Please retype the records below exactly, from the first line down to and including the line with "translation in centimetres".

▶ [DATA IN THIS EXERCISE]:
-------

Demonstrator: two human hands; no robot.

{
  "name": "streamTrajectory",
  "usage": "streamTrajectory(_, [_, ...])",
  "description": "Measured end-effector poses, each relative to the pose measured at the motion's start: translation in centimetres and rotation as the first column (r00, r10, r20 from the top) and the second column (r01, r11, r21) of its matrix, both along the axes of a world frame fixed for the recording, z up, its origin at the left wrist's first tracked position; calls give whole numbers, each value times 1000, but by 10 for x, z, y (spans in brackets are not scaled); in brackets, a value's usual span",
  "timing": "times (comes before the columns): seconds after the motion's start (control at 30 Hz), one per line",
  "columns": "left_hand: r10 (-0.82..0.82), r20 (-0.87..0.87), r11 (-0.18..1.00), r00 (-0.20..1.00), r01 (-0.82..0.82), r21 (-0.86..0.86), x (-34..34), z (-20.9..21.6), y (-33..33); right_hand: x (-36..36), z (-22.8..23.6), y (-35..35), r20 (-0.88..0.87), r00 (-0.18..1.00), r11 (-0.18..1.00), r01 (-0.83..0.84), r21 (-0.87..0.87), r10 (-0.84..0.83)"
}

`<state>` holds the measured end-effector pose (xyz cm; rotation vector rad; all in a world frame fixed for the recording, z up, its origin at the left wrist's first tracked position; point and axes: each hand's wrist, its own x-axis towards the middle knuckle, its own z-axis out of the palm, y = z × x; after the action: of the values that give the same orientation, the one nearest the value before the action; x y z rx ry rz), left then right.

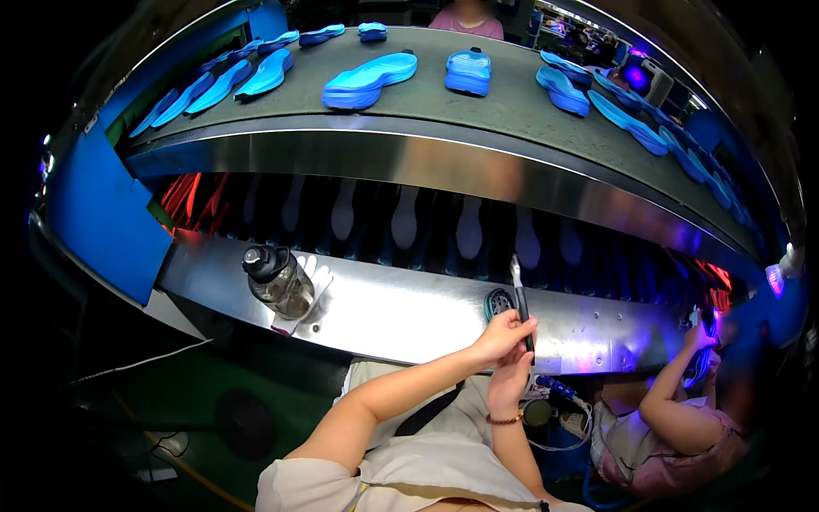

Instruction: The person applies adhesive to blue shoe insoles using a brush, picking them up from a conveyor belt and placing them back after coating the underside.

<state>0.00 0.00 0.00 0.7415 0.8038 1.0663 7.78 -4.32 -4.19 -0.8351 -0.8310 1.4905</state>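
Observation:
My left hand (505, 334) is closed on the black handle of a slim brush (522, 300), whose pale tip points away from me. Just below it, my right hand (509, 384), with a beaded bracelet at the wrist, is closed around the handle's lower end; some of its fingers are hidden. Beyond my left hand, a dark oval piece with holes and a teal rim (497, 302) rests on the metal ledge (401, 305). Pale sole-shaped pieces (470, 229) hang in a row in the dark slot behind the ledge.
Above runs a dark conveyor belt (281, 98) carrying several blue soles (368, 81). A drinks bottle (280, 283) and a white glove (321, 282) are at the ledge's left. A co-worker (682, 418) sits close on my right; another person (467, 19) is beyond the belt.

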Motion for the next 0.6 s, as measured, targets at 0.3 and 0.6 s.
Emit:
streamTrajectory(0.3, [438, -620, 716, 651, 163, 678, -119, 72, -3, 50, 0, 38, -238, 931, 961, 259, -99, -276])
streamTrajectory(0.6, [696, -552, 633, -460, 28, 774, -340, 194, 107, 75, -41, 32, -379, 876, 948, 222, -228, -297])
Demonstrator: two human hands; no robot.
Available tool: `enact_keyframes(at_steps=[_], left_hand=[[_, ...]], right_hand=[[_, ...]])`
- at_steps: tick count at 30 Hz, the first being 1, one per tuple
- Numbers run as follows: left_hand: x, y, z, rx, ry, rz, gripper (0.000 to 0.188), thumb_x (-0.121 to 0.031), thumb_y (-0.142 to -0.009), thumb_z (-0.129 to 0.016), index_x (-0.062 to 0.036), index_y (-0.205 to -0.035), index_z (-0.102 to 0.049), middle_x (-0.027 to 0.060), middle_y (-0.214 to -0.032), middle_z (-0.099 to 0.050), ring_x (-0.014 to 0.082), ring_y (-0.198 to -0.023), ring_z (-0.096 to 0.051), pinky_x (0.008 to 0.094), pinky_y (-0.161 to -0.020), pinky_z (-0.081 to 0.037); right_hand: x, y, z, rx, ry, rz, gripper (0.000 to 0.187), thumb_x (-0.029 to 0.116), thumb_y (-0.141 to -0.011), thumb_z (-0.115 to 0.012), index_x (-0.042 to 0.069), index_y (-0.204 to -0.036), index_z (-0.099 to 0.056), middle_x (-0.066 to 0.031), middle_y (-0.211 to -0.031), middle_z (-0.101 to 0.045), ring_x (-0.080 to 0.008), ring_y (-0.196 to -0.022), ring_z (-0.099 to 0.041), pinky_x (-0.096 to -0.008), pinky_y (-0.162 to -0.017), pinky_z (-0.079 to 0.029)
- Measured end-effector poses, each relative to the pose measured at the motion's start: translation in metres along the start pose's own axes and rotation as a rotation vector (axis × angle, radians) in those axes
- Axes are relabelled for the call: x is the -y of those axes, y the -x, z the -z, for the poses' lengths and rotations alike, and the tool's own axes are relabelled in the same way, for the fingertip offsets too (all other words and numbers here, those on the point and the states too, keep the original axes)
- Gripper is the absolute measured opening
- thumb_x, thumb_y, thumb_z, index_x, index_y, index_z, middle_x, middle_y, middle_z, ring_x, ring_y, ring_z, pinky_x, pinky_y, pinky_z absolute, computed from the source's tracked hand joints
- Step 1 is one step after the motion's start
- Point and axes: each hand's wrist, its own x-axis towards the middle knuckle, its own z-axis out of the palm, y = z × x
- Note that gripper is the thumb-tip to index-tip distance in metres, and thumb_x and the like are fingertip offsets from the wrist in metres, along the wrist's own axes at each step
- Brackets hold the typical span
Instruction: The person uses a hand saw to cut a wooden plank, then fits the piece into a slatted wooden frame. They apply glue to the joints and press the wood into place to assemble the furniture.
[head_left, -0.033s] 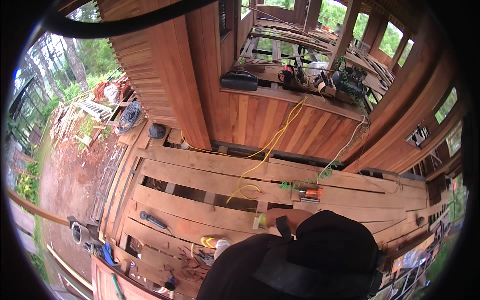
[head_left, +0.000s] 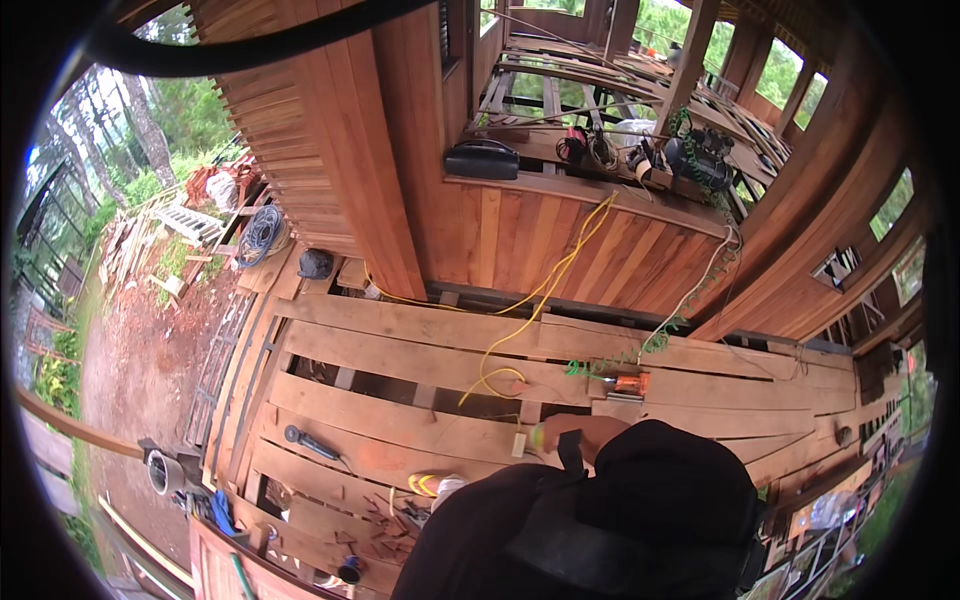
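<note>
My bare right forearm (head_left: 592, 432) reaches left over the plank floor from my dark clothing. At its end is my right hand (head_left: 538, 437), a small yellow-green patch whose fingers I cannot make out. Just left of it a small pale block (head_left: 519, 444) rests on the boards, with a thin cord running up from it. Lower left, a yellow-banded shape (head_left: 424, 485) with white behind it juts from my clothing; whether it is my left hand or a foot I cannot tell. Broken reddish wood pieces (head_left: 395, 525) lie beside it.
Open gaps (head_left: 385, 388) run between the floor planks. An angle grinder (head_left: 312, 443) lies left. An orange tool (head_left: 630, 384) on a green coiled hose, a yellow cord (head_left: 545, 290), and a wood-clad half wall (head_left: 540, 240) with a compressor (head_left: 700, 160) behind it are ahead.
My right hand has drawn slightly right, and a small gap shows between it and the pale block. The whole view has shifted a little.
</note>
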Motion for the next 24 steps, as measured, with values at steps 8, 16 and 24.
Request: enact_keyframes(at_steps=[8, 16, 24], left_hand=[[-0.238, -0.107, 0.056, 0.138, 0.042, -0.087, 0.035, -0.044, -0.096, -0.056, -0.0207, -0.121, -0.058, 0.0061, -0.117, -0.061, 0.0316, -0.104, -0.061, 0.052, -0.088, -0.046], [-0.389, -0.199, 0.003, 0.07, 0.074, -0.18, 0.048, -0.05, -0.099, -0.055, -0.0189, -0.135, -0.055, 0.0111, -0.126, -0.067, 0.0332, -0.109, -0.065, 0.0538, -0.088, -0.046], [-0.329, -0.229, 0.013, 0.119, -0.153, -0.11, 0.027, -0.038, -0.097, -0.061, -0.0132, -0.106, -0.068, 0.0084, -0.098, -0.07, 0.0242, -0.081, -0.068, 0.0388, -0.064, -0.053]], right_hand=[[0.051, -0.047, 0.072, 0.195, -0.205, -0.308, 0.057, 0.049, -0.059, -0.089, 0.01, -0.099, -0.079, -0.01, -0.086, -0.075, -0.0197, -0.077, -0.071, -0.039, -0.07, -0.055], [0.182, -0.102, 0.203, 0.028, -0.258, -0.131, 0.085, 0.053, -0.059, -0.087, 0.007, -0.128, -0.069, -0.0173, -0.105, -0.073, -0.0276, -0.093, -0.073, -0.0387, -0.079, -0.057], [0.257, -0.21, 0.358, 0.026, -0.053, -0.064, 0.058, 0.047, -0.067, -0.085, 0.005, -0.105, -0.074, -0.0149, -0.088, -0.074, -0.0243, -0.073, -0.073, -0.0375, -0.067, -0.059]])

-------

▶ [FINAL ANSWER]:
Demonstrator: two human hands; no robot.

{
  "name": "streamTrajectory",
  "usage": "streamTrajectory(_, [_, ...])",
  "description": "Measured end-effector poses, each relative to the pose measured at the motion's start: translation in centimetres and rotation as the first column (r00, r10, r20 from the top) and the second column (r01, r11, r21) of its matrix, both along the axes of a world frame fixed for the recording, z up, its origin at the left wrist's first tracked position; calls give whole numbers, each value times 1000, but by 10 for x, z, y (spans in brackets are not scaled); in brackets, a value's usual span",

The exercise is complete.